Nel frattempo i paesi dell’ UE sono in balia del ricatto di un sistema finanziario che ha affamato diversi popoli (tra cui proprio quello greco e quello italiano, i più esposti ai flussi migratori), legittimando xenofobie e chiusure identitarie, e arricchendo banche e multinazionali. Il famoso 1% che detiene il 99% della ricchezza globale.

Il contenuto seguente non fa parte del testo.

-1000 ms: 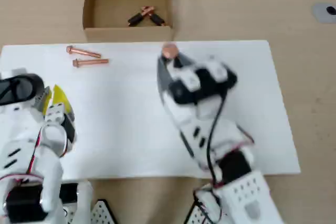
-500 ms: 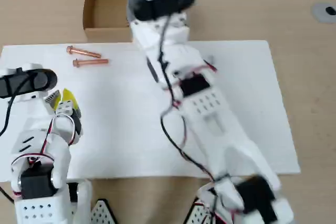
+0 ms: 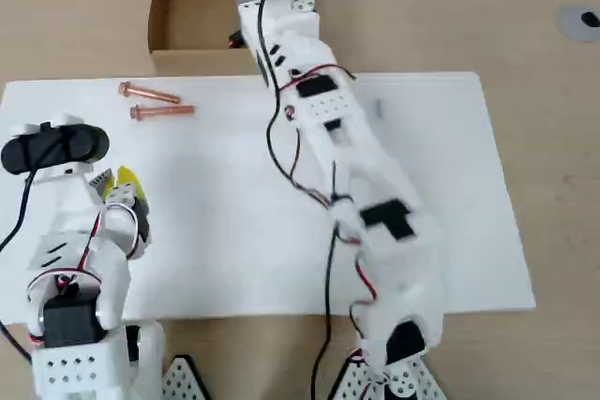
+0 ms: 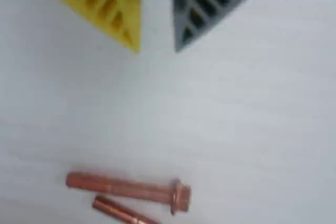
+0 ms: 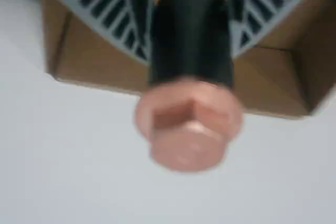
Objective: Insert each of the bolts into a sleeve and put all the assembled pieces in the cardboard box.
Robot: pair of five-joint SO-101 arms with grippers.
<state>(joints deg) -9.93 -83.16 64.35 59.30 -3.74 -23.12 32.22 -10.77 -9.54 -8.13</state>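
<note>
Two loose bolts lie far left on the one white sheet [image 3: 216, 231]: a farther bolt [image 3: 148, 93] and a nearer bolt [image 3: 161, 111]. A third bolt [image 5: 188, 129] sits in one black sleeve [image 5: 191, 40]. One box [image 3: 187, 61], its contents too hidden to count. Two arms: left arm [image 3: 70, 259], right arm [image 3: 347, 156].

1. The right arm [image 3: 323, 119] hides much inside the cardboard box [image 3: 187, 21].
2. One loose bolt [image 4: 113, 208] is cut off at the frame edge.
3. The sleeved bolt [image 5: 188, 124] has a blurred head.
</note>
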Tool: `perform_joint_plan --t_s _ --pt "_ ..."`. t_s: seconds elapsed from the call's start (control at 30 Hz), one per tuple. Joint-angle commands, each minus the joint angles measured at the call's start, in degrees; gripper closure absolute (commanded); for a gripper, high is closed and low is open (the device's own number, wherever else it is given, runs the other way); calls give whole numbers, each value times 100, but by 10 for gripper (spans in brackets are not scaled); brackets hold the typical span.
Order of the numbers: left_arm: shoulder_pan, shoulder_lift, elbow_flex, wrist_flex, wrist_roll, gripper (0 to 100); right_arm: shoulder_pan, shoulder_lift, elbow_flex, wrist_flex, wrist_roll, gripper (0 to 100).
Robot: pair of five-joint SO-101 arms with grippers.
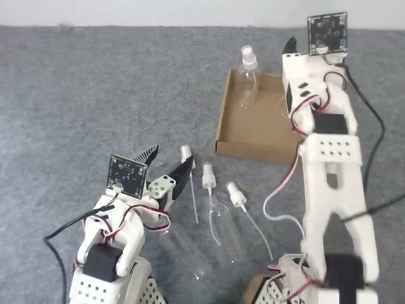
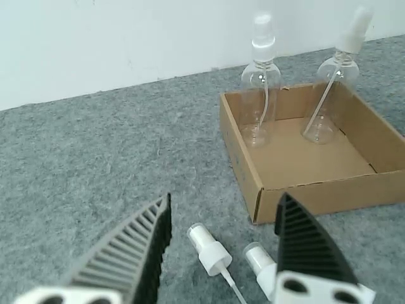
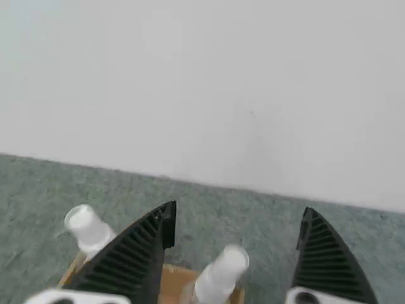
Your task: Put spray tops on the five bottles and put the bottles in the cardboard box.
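By my reckoning the job is two-fifths done: one clear plastic bottle with a white spray top fitted (image 2: 259,88) and a second capped bottle (image 2: 330,88) stand upright side by side in the shallow brown cardboard box (image 2: 316,196). The rest lies on the grey carpeted table (image 1: 95,95) between the arms. There are three loose white spray tops with thin dip tubes, a near-left top (image 1: 185,154), a middle top (image 1: 209,177) and a right-hand top (image 1: 235,193). There are also two clear uncapped bottles on their sides, one lying bottle (image 1: 226,231) by the middle top and another lying bottle (image 1: 186,250) close to the left arm's base. I cannot make out a fifth bottle, nor whether the middle top is seated in the bottle below it. So three cappings and three placings look outstanding. The left gripper (image 2: 224,201) has its jaws spread wide and empty, low over the carpet with the loose tops just ahead of it. The right gripper (image 3: 239,212) is likewise wide open and grips nothing. It hangs above the far side of the box, with the second capped bottle's nozzle showing below, between its jaws.
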Motion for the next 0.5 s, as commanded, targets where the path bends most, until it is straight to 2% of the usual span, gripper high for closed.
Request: perform_joint_plan --t_s 0.0,0.37,0.47 --pt "-18 -62 -40 -167 -18 754 -40 -1156 -360 1560 158 745" --pt "-211 -62 -75 -176 -18 754 4 -2615 -299 5086 167 743" --pt "-229 -62 -75 -176 -18 754 13 -2791 44 5763 176 742"
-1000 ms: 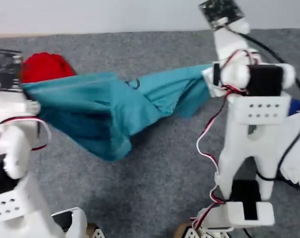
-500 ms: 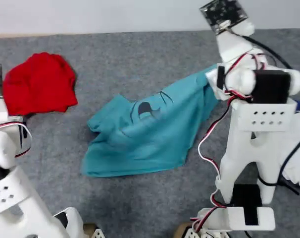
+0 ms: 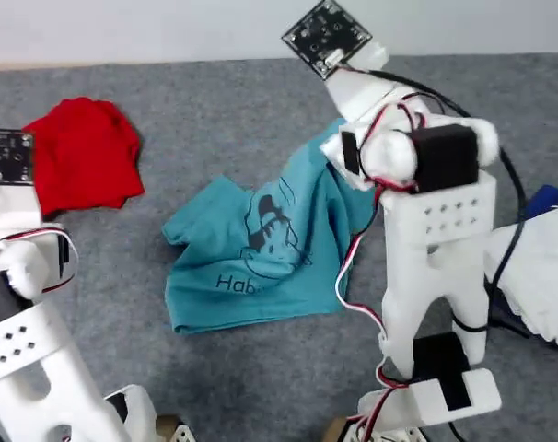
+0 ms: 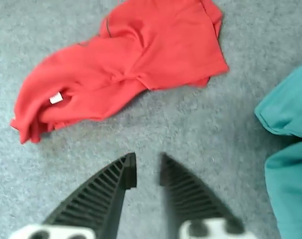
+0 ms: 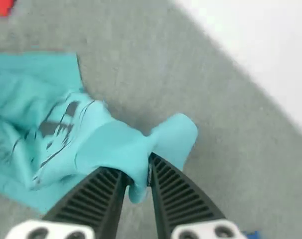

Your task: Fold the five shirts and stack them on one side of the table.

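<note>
1. The left gripper point(image 4: 146, 167) is hovering low over the bare grey table point(image 3: 215, 101), its jaws standing a little apart and gripping nothing.
2. The right gripper point(image 5: 138, 174) is pinching a raised fold of the teal shirt point(image 3: 261, 249), jaws closed tight on the cloth. The rest of the shirt is lying rumpled, print up, mid-table.
3. The red shirt point(image 3: 81, 157) is lying crumpled and unfolded at the far left, apart from the teal one.
4. With only one thin pinch holding it, the teal shirt is probably at risk of slipping free or bunching instead of spreading flat.
5. The right arm is covering that shirt's right edge. A white cloth point(image 3: 546, 285) and something blue point(image 3: 546, 198) are being cut off at the right edge, so I cannot tell whether they are shirts.
</note>
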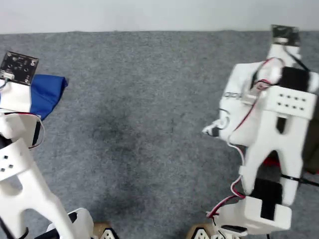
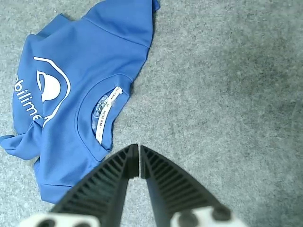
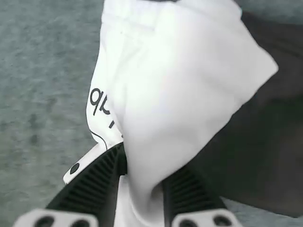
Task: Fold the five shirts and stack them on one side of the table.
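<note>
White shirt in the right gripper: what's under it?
Under the white shirt some dark cloth shows, beside the grey table. The shirt and the right gripper cover the rest, so I cannot tell whether anything else lies there.

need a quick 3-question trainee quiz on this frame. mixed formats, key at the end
1. True or false: the left gripper is clamped on the blue shirt.
2. What is the right gripper shut on? A. the blue shirt B. the white shirt C. nothing
3. Fill in: in the right wrist view, a ___ cloth lies beside the white shirt.
Key: 1. False. It is shut and empty, and the blue shirt lies crumpled on the table. 2. B. 3. dark.
</note>
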Available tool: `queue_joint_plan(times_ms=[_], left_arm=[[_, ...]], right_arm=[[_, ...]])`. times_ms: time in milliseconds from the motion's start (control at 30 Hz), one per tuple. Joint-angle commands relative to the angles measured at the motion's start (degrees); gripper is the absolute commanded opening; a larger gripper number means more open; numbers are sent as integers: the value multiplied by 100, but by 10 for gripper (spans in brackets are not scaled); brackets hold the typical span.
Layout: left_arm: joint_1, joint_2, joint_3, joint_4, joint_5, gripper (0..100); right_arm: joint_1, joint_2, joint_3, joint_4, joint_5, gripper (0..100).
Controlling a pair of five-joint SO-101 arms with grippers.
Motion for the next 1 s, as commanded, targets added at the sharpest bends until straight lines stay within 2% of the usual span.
queue_joint_plan(times_ms=[0, 467, 633, 700, 867, 967], left_arm=[[-26, -176, -4, 97, -44, 14], [-26, -176, -4, 97, -44, 14], [-26, -176, -4, 97, -44, 14], [-26, -176, -4, 97, -44, 14], [-26, -176, -4, 97, -44, 14], [-26, -176, -4, 97, -44, 14]], right_arm=[[541, -321, -158, -215, 448, 9], [1771, 418, -149, -725, 1389, 9], [1965, 646, -149, -1138, 1741, 17], [1991, 743, -149, -1156, 1934, 65], [2018, 734, -176, -1297, 1723, 284], [1965, 374, -176, -1288, 1556, 299]])
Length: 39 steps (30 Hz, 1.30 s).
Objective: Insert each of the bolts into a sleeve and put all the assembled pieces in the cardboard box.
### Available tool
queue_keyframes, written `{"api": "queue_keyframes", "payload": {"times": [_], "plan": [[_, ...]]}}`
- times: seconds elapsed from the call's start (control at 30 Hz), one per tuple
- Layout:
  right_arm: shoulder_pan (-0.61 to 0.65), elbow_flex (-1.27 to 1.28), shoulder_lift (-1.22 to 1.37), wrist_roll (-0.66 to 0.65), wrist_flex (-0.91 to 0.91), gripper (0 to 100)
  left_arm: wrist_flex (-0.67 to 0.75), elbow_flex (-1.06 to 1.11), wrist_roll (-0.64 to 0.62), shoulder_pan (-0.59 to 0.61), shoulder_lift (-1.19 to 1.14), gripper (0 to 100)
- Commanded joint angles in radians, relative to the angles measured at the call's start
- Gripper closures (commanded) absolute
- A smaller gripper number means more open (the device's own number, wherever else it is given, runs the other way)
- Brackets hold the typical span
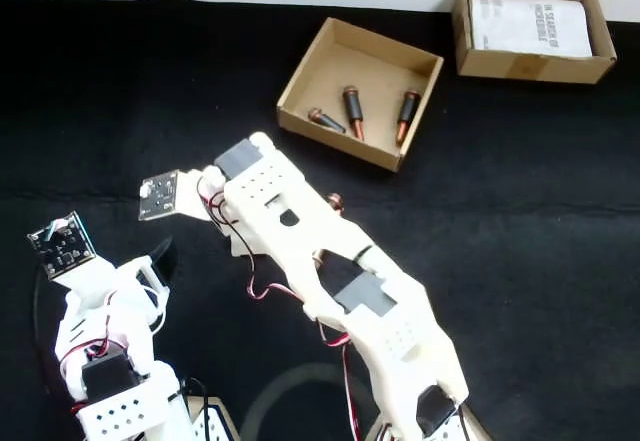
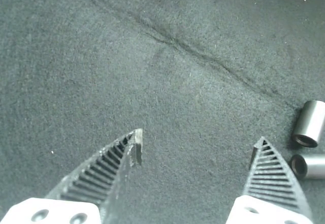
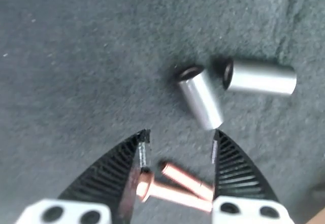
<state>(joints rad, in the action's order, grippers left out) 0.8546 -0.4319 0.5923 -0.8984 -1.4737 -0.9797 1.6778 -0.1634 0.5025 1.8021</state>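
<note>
Two silver sleeves (image 3: 200, 97) (image 3: 259, 76) lie side by side on the black cloth, just beyond my right gripper (image 3: 179, 141). It is open and hovers low over two copper bolts (image 3: 172, 192) (image 3: 186, 178), which lie on the cloth between its fingers. My left gripper (image 2: 200, 148) is open over bare cloth with nothing in it, and the same two sleeves (image 2: 310, 123) (image 2: 307, 165) lie off to one side of it. In the high view the cardboard box (image 1: 300, 81) holds three assembled pieces (image 1: 352, 111). A copper bolt head (image 1: 335, 200) peeks out beside the right arm (image 1: 300, 231).
A second cardboard box (image 1: 465, 26) with a printed sheet in it stands at the back right. The left arm (image 1: 110, 311) is at the front left, close to the right arm. A crease (image 2: 203, 56) runs across the cloth.
</note>
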Motion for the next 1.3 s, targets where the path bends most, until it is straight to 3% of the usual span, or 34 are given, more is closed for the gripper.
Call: {"api": "queue_keyframes", "payload": {"times": [0.0,0.43,0.57,0.8,1.0,1.27], "plan": [[0.008,-0.054,0.027,-0.015,0.025,82.4,-0.005,0.018,0.006,0.008,0.012,66],[0.012,-0.469,0.344,-0.014,-0.030,83.4,-0.005,0.018,0.006,0.008,0.013,66],[0.005,-0.584,0.418,-0.014,-0.085,99.8,-0.005,0.018,0.006,0.008,0.013,66],[-0.018,-0.756,0.460,-0.011,-0.223,99.1,-0.003,0.018,0.006,0.010,0.013,66],[-0.093,-1.046,0.460,-0.006,-0.289,99.1,0.002,0.018,0.006,0.010,0.007,66],[-0.242,-1.316,0.397,0.245,-0.292,99.1,0.002,0.018,0.006,0.008,0.005,66]]}}
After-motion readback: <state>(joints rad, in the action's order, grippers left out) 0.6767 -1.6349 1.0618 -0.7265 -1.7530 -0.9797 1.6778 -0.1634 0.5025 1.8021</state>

Le stesse che, per il dominio delle risorse naturali (come il petrolio), hanno strutturato un sistema post coloniale mostruoso. Il tutto con la benedizione dei governi occidentali, impegnati a loro volta a risolvere le proprie tensioni storiche attraverso le famose guerre per procura, armando gruppi informali terroristici e provocando danni enormi ed insanabili nei territori da cui adesso la gente è costretta a scappare. Senza considerare l’effetto dei cambiamenti climatici, provocato sempre da un sistema di sviluppo insostenibile e predatorio, per cui diverse aree del pianeta sono e progressivamente saranno sempre più inabitabili.

Ed eccone le conseguenze. A pagarne il prezzo, badiamo bene, saremo tutti. I flussi migratori non si fermeranno. E, ne sono convinta, se non ci sarà un’inversione di rotta da parte delle istituzioni europee, che privilegi solidarietà e riconoscimento dei diritti umani, su questa irresponsabile indifferenza l’UE andrà in frantumi. Siamo di fronte ad una sfida epocale.